> _Problem to solve_: For the data below, work out the number of lines containing the string "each" and answer with that number only.

> _Data provided_:
:::

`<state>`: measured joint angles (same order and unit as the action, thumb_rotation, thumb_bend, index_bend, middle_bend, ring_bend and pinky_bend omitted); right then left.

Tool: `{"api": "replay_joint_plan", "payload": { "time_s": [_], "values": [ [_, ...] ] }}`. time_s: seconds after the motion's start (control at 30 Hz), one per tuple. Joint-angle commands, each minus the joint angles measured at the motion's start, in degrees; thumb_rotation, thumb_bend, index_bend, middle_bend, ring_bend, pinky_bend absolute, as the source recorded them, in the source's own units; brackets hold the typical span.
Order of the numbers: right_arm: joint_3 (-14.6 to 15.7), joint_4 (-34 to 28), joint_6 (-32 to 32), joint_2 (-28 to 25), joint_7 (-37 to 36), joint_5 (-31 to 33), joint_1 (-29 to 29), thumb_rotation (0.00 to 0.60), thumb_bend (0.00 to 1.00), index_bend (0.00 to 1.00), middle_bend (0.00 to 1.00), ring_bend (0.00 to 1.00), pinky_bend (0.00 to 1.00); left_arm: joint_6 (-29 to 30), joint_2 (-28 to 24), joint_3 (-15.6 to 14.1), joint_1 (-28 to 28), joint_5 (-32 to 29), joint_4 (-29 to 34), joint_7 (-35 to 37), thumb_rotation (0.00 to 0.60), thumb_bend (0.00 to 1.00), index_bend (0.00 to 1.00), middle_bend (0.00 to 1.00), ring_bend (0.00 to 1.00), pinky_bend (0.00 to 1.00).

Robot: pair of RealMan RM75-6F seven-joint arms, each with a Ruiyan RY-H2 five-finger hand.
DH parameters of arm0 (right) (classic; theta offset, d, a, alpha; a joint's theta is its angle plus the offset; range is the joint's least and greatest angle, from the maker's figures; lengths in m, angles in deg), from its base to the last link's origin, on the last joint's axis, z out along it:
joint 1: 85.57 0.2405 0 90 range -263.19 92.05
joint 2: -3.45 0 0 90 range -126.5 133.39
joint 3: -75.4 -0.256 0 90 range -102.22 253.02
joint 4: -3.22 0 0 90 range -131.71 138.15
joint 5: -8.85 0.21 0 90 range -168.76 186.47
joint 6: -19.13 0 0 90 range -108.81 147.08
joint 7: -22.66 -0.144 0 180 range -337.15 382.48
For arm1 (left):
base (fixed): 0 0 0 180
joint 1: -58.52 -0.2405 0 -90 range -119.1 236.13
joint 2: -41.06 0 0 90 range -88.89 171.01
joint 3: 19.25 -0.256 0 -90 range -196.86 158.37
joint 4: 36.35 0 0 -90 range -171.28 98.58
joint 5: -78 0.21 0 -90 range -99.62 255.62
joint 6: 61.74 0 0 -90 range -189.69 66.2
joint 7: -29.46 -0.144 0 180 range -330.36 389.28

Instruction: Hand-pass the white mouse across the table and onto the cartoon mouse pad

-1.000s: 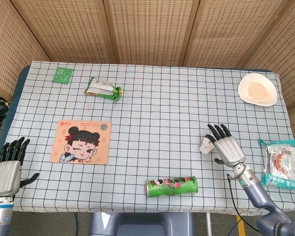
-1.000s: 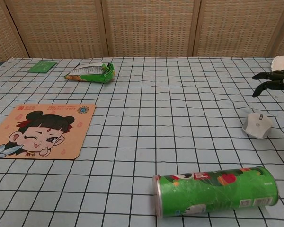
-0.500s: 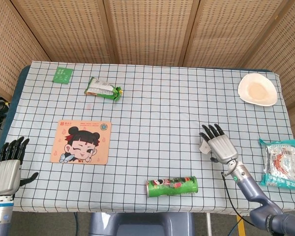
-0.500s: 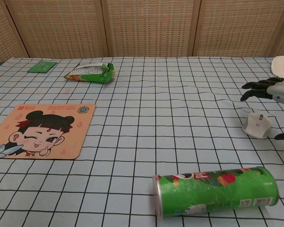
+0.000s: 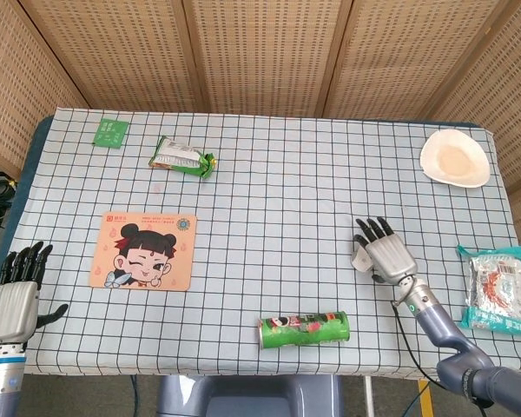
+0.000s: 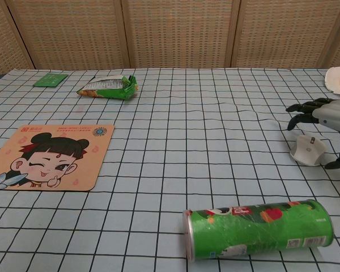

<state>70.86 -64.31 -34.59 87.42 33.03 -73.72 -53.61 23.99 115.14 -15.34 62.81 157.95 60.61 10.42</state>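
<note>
The white mouse (image 6: 307,152) lies on the checked cloth at the right side of the table; in the head view only its left edge (image 5: 359,257) shows under my right hand (image 5: 384,252). That hand (image 6: 323,115) hovers just above the mouse with its fingers spread and curved down and the thumb (image 6: 339,161) at the mouse's right, gripping nothing. The cartoon mouse pad (image 5: 143,251) (image 6: 45,157) lies far to the left. My left hand (image 5: 13,295) hangs off the table's near left corner, holding nothing, fingers apart.
A green chip can (image 5: 304,329) (image 6: 258,228) lies on its side near the front edge. A green snack bag (image 5: 182,157) and a green card (image 5: 111,132) sit at the back left. A white bowl (image 5: 454,159) and a noodle packet (image 5: 501,288) are on the right.
My right hand has moved left and down over the mouse, now covering most of it in the head view. The mouse and my left hand have stayed put.
</note>
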Motion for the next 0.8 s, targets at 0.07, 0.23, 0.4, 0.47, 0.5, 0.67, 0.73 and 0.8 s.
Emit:
{"api": "replay_joint_plan", "payload": {
  "time_s": [0.07, 0.23, 0.4, 0.47, 0.5, 0.67, 0.73, 0.8],
  "values": [
    [0.2, 1.9, 1.0, 1.5, -0.4, 0.5, 0.8, 0.600, 0.13, 0.26, 0.05, 0.00, 0.00, -0.1, 0.1, 0.1, 0.1, -0.3, -0.2, 0.1, 0.600, 0.00, 0.00, 0.00, 0.00, 0.00],
    [0.5, 4.3, 1.5, 2.6, -0.7, 0.4, 1.4, 0.600, 0.13, 0.30, 0.06, 0.00, 0.00, -0.3, 0.1, 0.2, 0.2, -0.6, -0.3, 0.3, 0.600, 0.00, 0.00, 0.00, 0.00, 0.00],
    [0.7, 5.5, 1.4, 3.1, -1.4, 0.1, 1.8, 0.600, 0.13, 0.34, 0.08, 0.00, 0.01, -0.6, 0.1, 0.1, 0.3, -0.8, -0.5, 0.2, 0.600, 0.00, 0.00, 0.00, 0.00, 0.00],
    [0.9, 5.8, 1.6, 3.3, -1.5, 0.1, 2.1, 0.600, 0.13, 0.34, 0.08, 0.00, 0.01, -0.6, 0.2, 0.1, 0.3, -0.9, -0.5, 0.2, 0.600, 0.00, 0.00, 0.00, 0.00, 0.00],
    [0.9, 5.9, 1.6, 3.4, -1.5, 0.0, 2.2, 0.600, 0.13, 0.34, 0.09, 0.00, 0.01, -0.6, 0.2, 0.2, 0.4, -1.0, -0.5, 0.2, 0.600, 0.00, 0.00, 0.00, 0.00, 0.00],
    [1.3, 6.7, 1.2, 4.2, -2.5, -0.6, 2.4, 0.600, 0.13, 0.41, 0.17, 0.04, 0.05, -0.8, 0.2, 0.1, 0.5, -1.2, -0.6, 0.2, 0.600, 0.00, 0.00, 0.00, 0.00, 0.00],
    [1.4, 7.0, 0.7, 4.6, -3.4, -1.0, 2.4, 0.600, 0.13, 0.49, 0.25, 0.12, 0.11, -0.8, 0.2, 0.1, 0.5, -1.2, -0.6, 0.3, 0.600, 0.00, 0.00, 0.00, 0.00, 0.00],
    [1.7, 7.9, -0.6, 5.1, -4.2, -2.0, 2.4, 0.600, 0.14, 0.59, 0.37, 0.25, 0.23, -0.8, 0.2, 0.1, 0.5, -1.3, -0.6, 0.4, 0.600, 0.00, 0.00, 0.00, 0.00, 0.00]
  ]
}}
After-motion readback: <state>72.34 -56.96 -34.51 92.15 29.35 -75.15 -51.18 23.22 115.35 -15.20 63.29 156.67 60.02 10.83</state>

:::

> _Task solution_: 2